■ Supplied data ■
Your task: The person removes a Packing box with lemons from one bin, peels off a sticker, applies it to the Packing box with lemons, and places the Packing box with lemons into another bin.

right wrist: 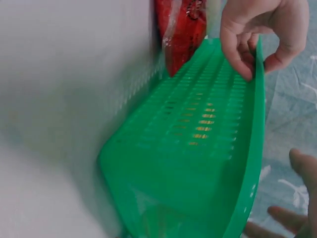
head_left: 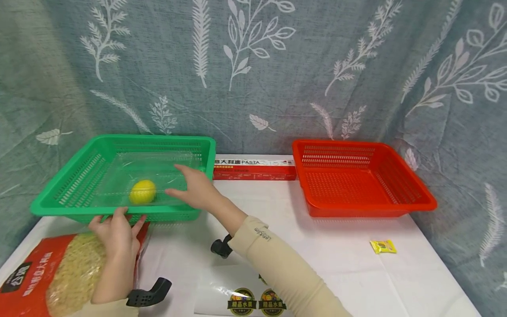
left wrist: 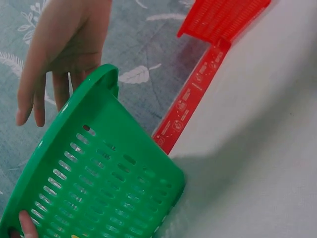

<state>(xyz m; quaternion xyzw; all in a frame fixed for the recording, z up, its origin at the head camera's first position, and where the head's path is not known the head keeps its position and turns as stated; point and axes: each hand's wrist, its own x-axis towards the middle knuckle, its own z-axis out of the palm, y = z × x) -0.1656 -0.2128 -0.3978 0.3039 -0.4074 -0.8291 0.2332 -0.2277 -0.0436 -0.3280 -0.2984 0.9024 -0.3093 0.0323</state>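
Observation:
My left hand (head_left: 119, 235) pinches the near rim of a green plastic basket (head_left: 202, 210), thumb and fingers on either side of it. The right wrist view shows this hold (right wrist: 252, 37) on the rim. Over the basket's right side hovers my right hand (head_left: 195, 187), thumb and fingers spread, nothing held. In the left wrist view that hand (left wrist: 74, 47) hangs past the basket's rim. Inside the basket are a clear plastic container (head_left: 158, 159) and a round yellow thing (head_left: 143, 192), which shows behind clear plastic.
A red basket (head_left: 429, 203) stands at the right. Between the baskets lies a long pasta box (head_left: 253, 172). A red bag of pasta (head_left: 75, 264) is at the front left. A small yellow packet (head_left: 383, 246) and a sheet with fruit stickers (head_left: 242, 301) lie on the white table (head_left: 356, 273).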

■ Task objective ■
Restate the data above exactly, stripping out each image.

■ Task result ■
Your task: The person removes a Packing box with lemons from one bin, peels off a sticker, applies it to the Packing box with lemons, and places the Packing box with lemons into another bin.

right wrist: 
head_left: 
left wrist: 

<state>(xyz m; quaternion xyzw; all in a frame fixed for the recording, z up, its origin at the head camera's first position, and where the head's path is not known the head keeps its position and turns as stated; point and axes: each hand's wrist, its own x-axis towards the middle knuckle, its own z-axis out of the palm, y = z × x) -0.1656 -0.2128 -0.3978 0.3039 -0.4074 -0.8291 0.2332 -0.2277 -0.0436 -0.3280 -0.2984 0.9024 -0.3093 0.0323</state>
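Observation:
My left hand (head_left: 119, 235) pinches the near rim of a green plastic basket (head_left: 202, 210), thumb and fingers on either side of it. The right wrist view shows this hold (right wrist: 252, 37) on the rim. Over the basket's right side hovers my right hand (head_left: 195, 187), thumb and fingers spread, nothing held. In the left wrist view that hand (left wrist: 74, 47) hangs past the basket's rim. Inside the basket are a clear plastic container (head_left: 158, 159) and a round yellow thing (head_left: 143, 192), which shows behind clear plastic.
A red basket (head_left: 429, 203) stands at the right. Between the baskets lies a long pasta box (head_left: 253, 172). A red bag of pasta (head_left: 75, 264) is at the front left. A small yellow packet (head_left: 383, 246) and a sheet with fruit stickers (head_left: 242, 301) lie on the white table (head_left: 356, 273).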

With that, the answer is complete.